Time is what I don't have a lot of.
> The right thing to do is probably to generalize the blame calculation
> routines and move them to libsvn_subr (or perhaps libsvn_diff), and
> add real unit tests to subversion/tests/libsvn_subr. This would
> lower the barrier to moving the blame calculation to the server side,
> too.
If it was on the server it wouldn't be limited by the network, so the
algorithm would be more important. However, I'm not going to be able to
afford the time to get into it all. I'll think about the algorithm some
more but the learning curve for SVN development would be too much when
we're working hard with a small team to get a new product developed.

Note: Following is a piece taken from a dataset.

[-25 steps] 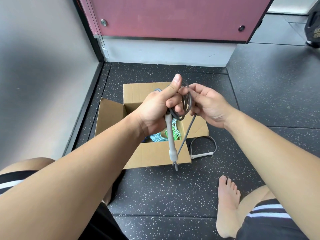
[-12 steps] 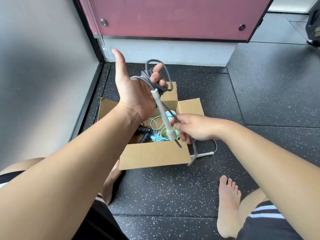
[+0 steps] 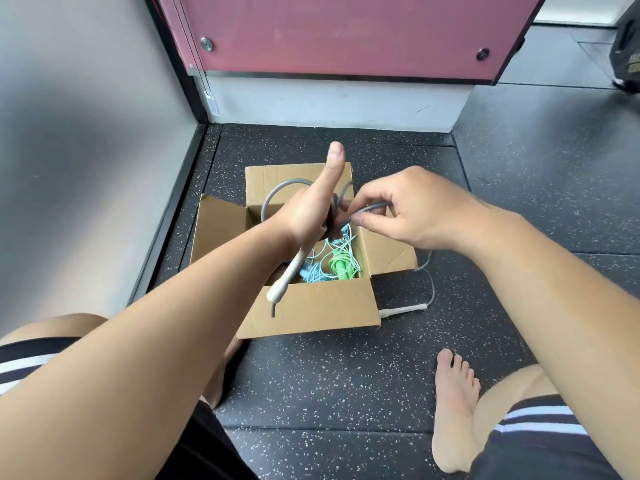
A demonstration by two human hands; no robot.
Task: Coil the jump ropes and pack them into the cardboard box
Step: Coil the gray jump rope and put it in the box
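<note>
An open cardboard box (image 3: 311,306) sits on the dark speckled floor in front of me. Inside lie a light blue rope (image 3: 320,268) and a green rope (image 3: 341,266). My left hand (image 3: 311,209) is raised over the box with the thumb up, and coils of the grey jump rope (image 3: 277,192) are wound round it. One pale handle (image 3: 285,282) hangs down from that hand. My right hand (image 3: 408,209) pinches the grey cord just right of the left hand. The rope's other handle (image 3: 403,310) lies on the floor right of the box.
A grey wall runs along the left and a maroon panel (image 3: 346,32) with a pale base stands behind the box. My bare right foot (image 3: 453,407) and both knees frame the near floor. A dark bag (image 3: 628,46) shows at the top right corner.
My right hand has come up from the hanging handle to the coils at my left hand, bringing cord with it. My left hand has dropped lower over the box.
</note>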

> The wildcards are expanded by the shell on unixy systems, and by magical
> linker tricks on Windows. That is to say, none of Subversion's code
> handles command-line wildcards directly. That means that it's always
> okay to pass wildcards to Subversion.
>
> Is it possible that the wildcard expanded to a directory name, and that
> blame doesn't produce a nice looking message when run on a directory?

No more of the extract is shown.